What to produce
Take the lines below beginning at the line that has "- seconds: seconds" and stopping after the line that has "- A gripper", and print them exactly as they are, with no other lines.

── Data for this task ──

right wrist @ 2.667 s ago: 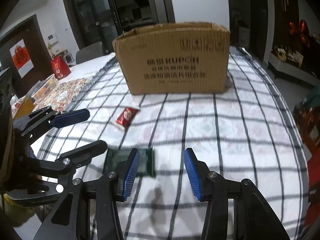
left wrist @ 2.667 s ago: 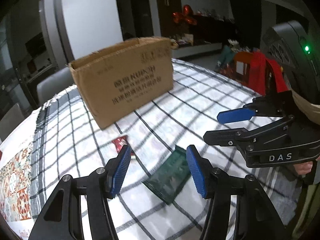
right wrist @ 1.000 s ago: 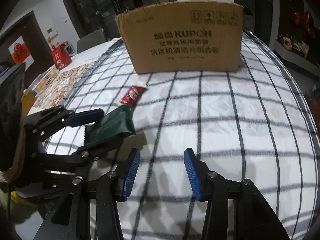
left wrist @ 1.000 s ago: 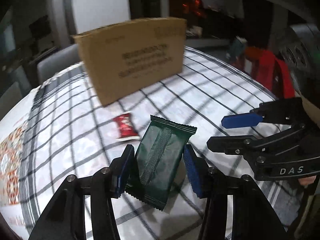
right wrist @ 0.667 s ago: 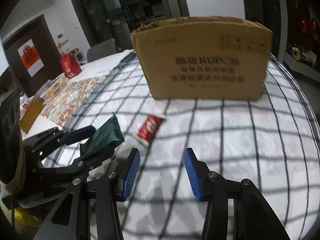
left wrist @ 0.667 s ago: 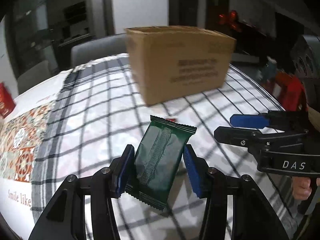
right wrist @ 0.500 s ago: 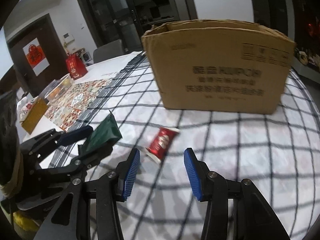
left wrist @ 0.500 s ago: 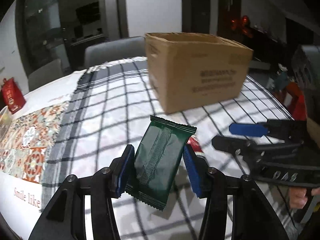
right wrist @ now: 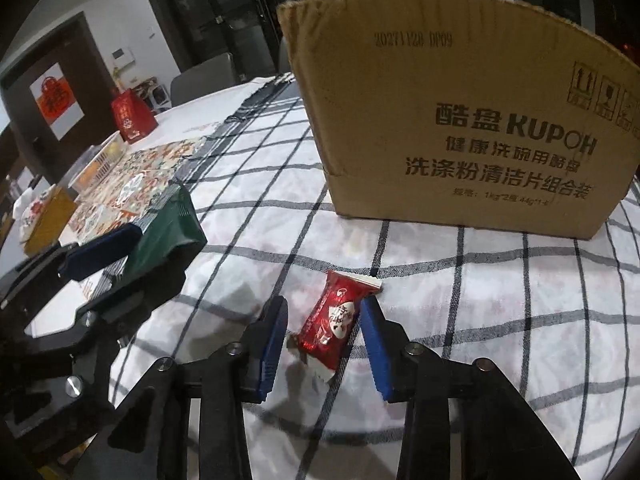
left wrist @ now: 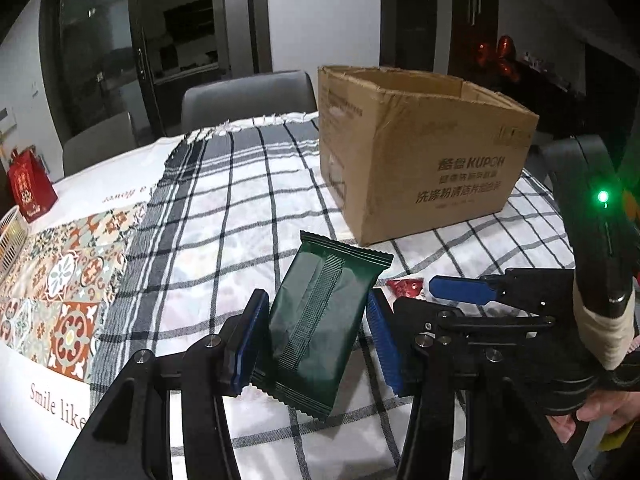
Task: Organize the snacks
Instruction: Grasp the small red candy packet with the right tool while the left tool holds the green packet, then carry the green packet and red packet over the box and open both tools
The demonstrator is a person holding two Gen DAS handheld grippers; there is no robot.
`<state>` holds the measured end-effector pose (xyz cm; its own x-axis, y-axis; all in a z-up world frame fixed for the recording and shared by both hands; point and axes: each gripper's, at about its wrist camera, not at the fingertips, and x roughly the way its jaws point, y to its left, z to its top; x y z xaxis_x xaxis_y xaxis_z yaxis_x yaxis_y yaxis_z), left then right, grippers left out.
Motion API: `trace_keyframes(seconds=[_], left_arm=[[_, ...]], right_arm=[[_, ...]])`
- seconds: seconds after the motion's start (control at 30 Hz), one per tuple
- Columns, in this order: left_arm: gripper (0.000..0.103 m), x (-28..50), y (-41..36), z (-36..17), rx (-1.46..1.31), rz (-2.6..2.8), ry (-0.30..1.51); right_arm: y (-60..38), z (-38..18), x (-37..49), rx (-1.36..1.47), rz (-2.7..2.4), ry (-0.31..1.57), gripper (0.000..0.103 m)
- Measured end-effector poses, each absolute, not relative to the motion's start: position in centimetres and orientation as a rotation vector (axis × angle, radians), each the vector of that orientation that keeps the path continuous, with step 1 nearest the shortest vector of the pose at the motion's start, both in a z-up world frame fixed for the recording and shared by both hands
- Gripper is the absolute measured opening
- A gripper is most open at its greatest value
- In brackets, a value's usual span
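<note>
Since the earlier frame, right gripper (right wrist: pixel 324 336) has advanced over the red candy (right wrist: pixel 334 320); jaws just closing, candy between them on the checked cloth (right wrist: pixel 500 320), contact unclear. Left gripper (left wrist: pixel 316 340) clamps the green packet (left wrist: pixel 320 320), lifted. Cardboard box (right wrist: pixel 460 128) stands beyond

Setting was a home dining area, lit dimly. A round table (left wrist: pixel 240 184) carried a black-and-white checked cloth (left wrist: pixel 248 216) over a mat (left wrist: pixel 60 280) with tile patterns. Grey upholstered chairs (left wrist: pixel 244 96) stood at the far edge. Dark glass-fronted doors (left wrist: pixel 176 40) filled the far wall. A red gift bag (right wrist: pixel 132 116) sat far left, a red paper-cut poster (right wrist: pixel 52 100) hung on a dark door, red ornaments (left wrist: pixel 500 52) sat on a sideboard far right.
</note>
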<state>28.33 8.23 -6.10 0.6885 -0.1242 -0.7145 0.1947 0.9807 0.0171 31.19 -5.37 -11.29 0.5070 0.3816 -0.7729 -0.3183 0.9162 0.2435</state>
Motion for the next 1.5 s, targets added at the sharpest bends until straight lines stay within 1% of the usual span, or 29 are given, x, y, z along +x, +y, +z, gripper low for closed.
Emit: trace_keyframes(seconds=[0.1, 0.17, 0.33, 0.53, 0.7, 1.17, 1.5], left_arm=[[0.049, 28.8, 8.4, -6.8, 0.079, -0.179, 0.814], [0.049, 29.1, 8.5, -7.2, 0.062, -0.180, 0.828], [0.049, 29.5, 8.6, -7.5, 0.041, -0.179, 0.833], [0.049, 29.2, 8.4, -7.0, 0.024, -0.174, 0.824], [0.049, 28.7, 8.1, -6.0, 0.014, -0.186, 0.800], [0.049, 26.6, 5.9, 0.0, 0.009, -0.231, 0.671], [0.049, 27.3, 3.1, 2.8, 0.027, -0.271, 0.607]], right_arm=[[-5.0, -11.6, 31.6, 0.053, 0.413, 0.959, 0.031], [-4.9, -11.8, 31.8, 0.042, 0.408, 0.967, 0.031], [-4.8, -11.9, 32.0, 0.026, 0.412, 0.975, 0.025], [-5.5, -11.1, 31.5, 0.041, 0.420, 0.959, 0.024], [-6.3, -9.4, 30.5, 0.043, 0.424, 0.913, 0.024], [-10.9, -2.8, 27.8, 0.101, 0.394, 0.743, 0.024], [-14.4, 1.0, 27.3, 0.125, 0.343, 0.652, 0.024]])
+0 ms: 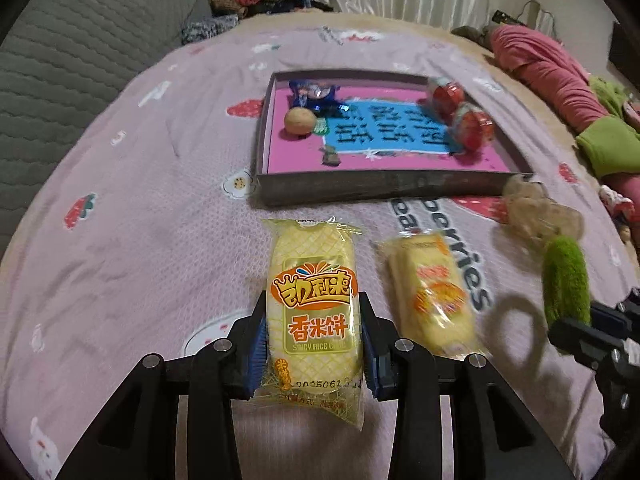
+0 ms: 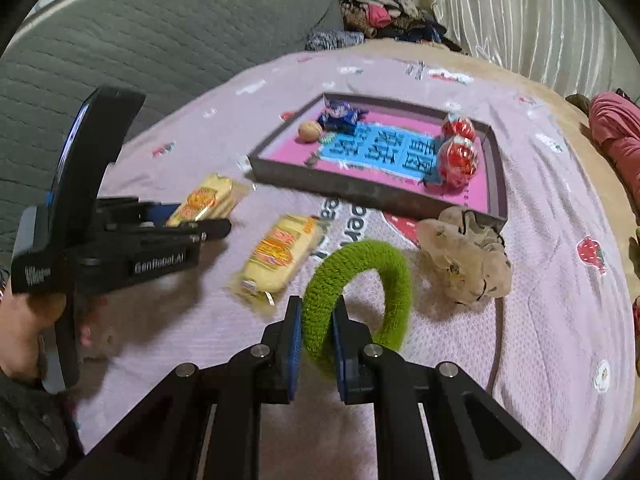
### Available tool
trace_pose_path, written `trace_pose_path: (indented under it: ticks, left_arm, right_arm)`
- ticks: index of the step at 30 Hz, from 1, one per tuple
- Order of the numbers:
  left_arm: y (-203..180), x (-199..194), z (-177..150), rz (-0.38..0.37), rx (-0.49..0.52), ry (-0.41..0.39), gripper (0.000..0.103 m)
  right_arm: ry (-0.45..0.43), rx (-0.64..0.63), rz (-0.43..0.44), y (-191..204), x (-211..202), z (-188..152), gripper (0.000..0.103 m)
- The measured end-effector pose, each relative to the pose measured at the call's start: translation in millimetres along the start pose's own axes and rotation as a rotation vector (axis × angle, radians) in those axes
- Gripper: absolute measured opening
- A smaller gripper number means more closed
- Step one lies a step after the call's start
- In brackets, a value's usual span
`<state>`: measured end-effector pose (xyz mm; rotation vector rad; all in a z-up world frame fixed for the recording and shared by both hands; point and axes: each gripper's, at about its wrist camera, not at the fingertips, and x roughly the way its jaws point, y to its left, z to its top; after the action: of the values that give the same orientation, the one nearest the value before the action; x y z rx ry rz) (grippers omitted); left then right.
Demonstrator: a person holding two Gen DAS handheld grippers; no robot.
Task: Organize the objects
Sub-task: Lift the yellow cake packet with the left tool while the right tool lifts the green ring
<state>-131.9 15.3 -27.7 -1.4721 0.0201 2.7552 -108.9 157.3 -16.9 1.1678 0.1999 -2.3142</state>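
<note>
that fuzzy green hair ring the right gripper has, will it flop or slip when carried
The fuzzy green knitted hair ring probably squashes: it narrows between the right gripper pads. It holds its loop, so likely springy, not floppy. Its fuzzy surface should resist slipping.

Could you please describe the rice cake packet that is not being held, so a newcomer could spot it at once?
Find the grey box on the pink bedspread. On the cloth before its near wall lies a yellow rice cake packet, left of the green ring. Unlike its twin in the left gripper, nothing grips it.
</note>
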Motion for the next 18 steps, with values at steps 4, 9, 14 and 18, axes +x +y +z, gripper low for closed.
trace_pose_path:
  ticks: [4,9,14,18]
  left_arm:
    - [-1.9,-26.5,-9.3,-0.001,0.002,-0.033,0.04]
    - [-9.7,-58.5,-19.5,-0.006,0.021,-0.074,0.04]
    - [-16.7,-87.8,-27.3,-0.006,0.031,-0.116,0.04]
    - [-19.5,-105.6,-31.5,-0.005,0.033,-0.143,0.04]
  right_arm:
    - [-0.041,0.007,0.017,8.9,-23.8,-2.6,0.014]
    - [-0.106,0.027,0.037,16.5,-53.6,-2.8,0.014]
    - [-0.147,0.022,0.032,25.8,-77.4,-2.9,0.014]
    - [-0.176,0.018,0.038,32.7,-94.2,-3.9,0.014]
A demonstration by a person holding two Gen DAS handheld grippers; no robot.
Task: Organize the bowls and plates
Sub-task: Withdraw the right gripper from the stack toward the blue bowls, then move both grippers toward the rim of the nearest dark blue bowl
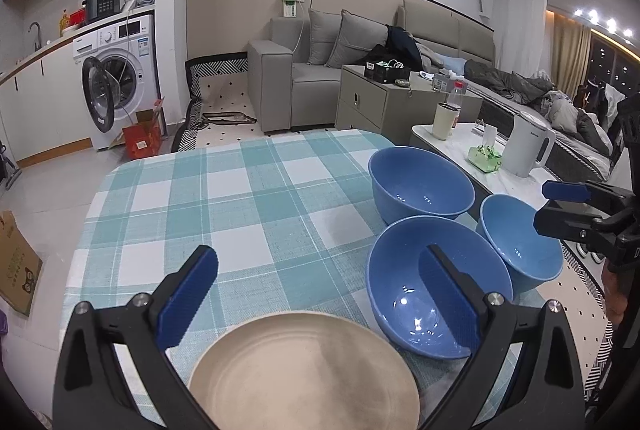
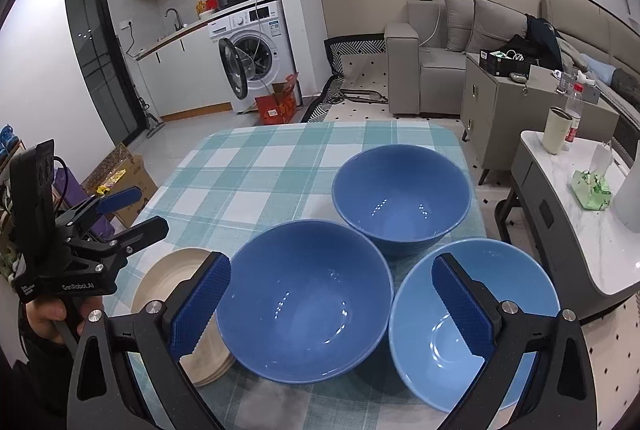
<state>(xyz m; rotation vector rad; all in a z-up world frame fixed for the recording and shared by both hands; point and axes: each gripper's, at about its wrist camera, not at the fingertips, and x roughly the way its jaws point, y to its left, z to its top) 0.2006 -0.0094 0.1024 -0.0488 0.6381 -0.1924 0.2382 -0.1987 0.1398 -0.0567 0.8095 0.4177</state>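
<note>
A stack of beige plates lies at the near left of the checked table. Three blue bowls stand upright in a cluster to its right: a dark near bowl, a dark far bowl and a lighter bowl. My left gripper hovers open over the plates, holding nothing. My right gripper is open above the near and lighter bowls, also holding nothing.
A marble side table to the right carries a white kettle, a cup, a bottle and a green tissue pack. Cardboard boxes sit on the floor at left. A hand grips the left tool.
</note>
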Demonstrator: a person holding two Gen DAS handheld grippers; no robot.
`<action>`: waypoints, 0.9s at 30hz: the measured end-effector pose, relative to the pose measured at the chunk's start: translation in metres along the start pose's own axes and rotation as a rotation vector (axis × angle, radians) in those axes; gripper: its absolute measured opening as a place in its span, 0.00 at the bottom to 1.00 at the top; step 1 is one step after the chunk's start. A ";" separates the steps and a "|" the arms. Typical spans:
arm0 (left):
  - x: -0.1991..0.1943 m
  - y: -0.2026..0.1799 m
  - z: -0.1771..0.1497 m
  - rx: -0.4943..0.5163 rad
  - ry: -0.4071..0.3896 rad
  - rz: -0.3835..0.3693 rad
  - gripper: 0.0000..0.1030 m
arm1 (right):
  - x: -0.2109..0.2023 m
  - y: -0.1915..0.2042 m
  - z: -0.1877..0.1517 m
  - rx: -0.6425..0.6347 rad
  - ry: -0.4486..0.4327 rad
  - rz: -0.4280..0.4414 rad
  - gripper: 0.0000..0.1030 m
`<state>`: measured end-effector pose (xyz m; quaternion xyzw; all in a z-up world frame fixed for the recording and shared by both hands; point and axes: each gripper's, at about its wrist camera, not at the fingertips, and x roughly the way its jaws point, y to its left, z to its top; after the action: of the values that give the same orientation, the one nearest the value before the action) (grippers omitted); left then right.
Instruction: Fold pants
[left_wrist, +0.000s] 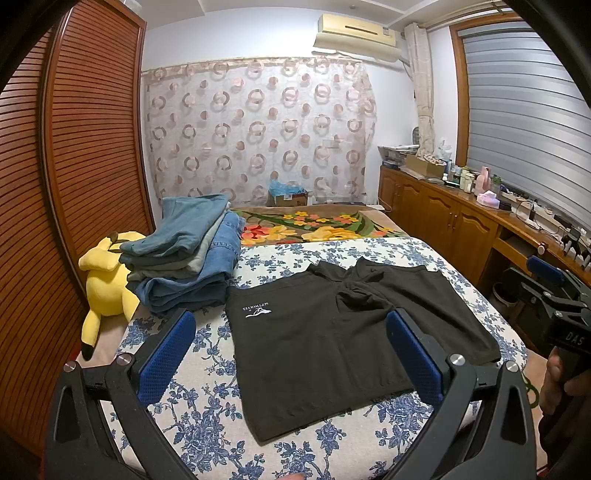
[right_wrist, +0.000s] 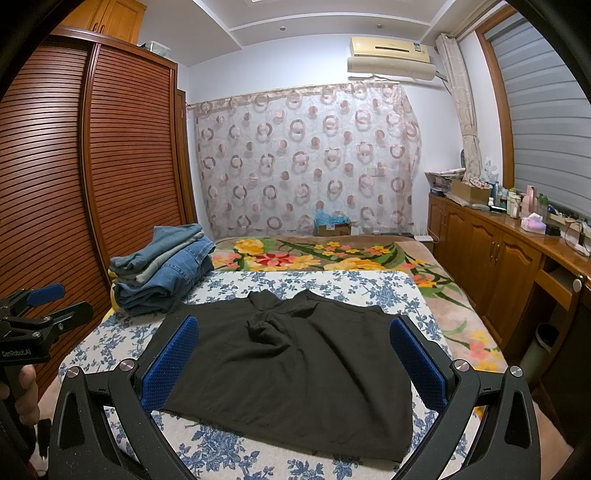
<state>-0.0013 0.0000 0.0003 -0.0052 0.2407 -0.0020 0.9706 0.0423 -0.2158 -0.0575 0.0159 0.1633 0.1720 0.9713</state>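
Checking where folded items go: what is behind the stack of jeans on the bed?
Behind the stack of jeans lies a yellow plush toy, against the wooden wardrobe. The stack hides part of the toy.

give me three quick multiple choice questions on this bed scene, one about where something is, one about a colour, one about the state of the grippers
1. Where is the stack of folded jeans relative to the black pants?
A. on top of them
B. beside them, toward the wardrobe side
C. on the cabinet by the window

2. What colour is the plush toy next to the stack?
A. yellow
B. pink
C. green

3. How are the left gripper and right gripper?
A. both shut on the pants
B. one shut, one open
C. both open, holding nothing

Answers:
1 B: the stack sits on the bed past the pants' edge, nearer the slatted wardrobe.
2 A: its body is bright yellow.
3 C: each wrist view shows blue pads spread wide with the pants lying flat, ungripped.
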 end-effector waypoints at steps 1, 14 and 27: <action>0.000 0.000 0.000 0.000 0.000 0.000 1.00 | 0.000 0.000 0.000 0.000 0.000 0.000 1.00; 0.012 -0.011 0.001 0.014 0.017 -0.007 1.00 | 0.001 0.001 0.000 0.001 0.006 0.000 1.00; 0.050 -0.021 -0.012 0.033 0.121 -0.054 1.00 | 0.009 -0.003 -0.002 0.012 0.051 -0.009 1.00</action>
<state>0.0374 -0.0216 -0.0335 0.0047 0.2986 -0.0326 0.9538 0.0509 -0.2160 -0.0624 0.0168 0.1892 0.1670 0.9675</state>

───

Solved exercise
- seconds: seconds after the motion's start (control at 30 Hz), one per tuple
- Columns, in this order: left_arm: gripper (0.000..0.103 m), x (-28..50), y (-41..36), z (-36..17), rx (-1.46..1.31), rz (-2.6..2.8), ry (-0.30..1.51); right_arm: y (-60..38), z (-38..18), x (-37..49), rx (-1.36..1.47), rz (-2.7..2.4), ry (-0.31..1.57), gripper (0.000..0.103 m)
- Measured end-effector poses, each absolute, not relative to the motion's start: position in centimetres and orientation as a rotation vector (axis × angle, radians), each the vector of that orientation that keeps the path continuous, with step 1 nearest the shortest vector of the pose at the motion's start, both in a z-up world frame fixed for the recording and shared by both hands
- Gripper is the absolute measured opening
- A gripper is most open at its greatest value

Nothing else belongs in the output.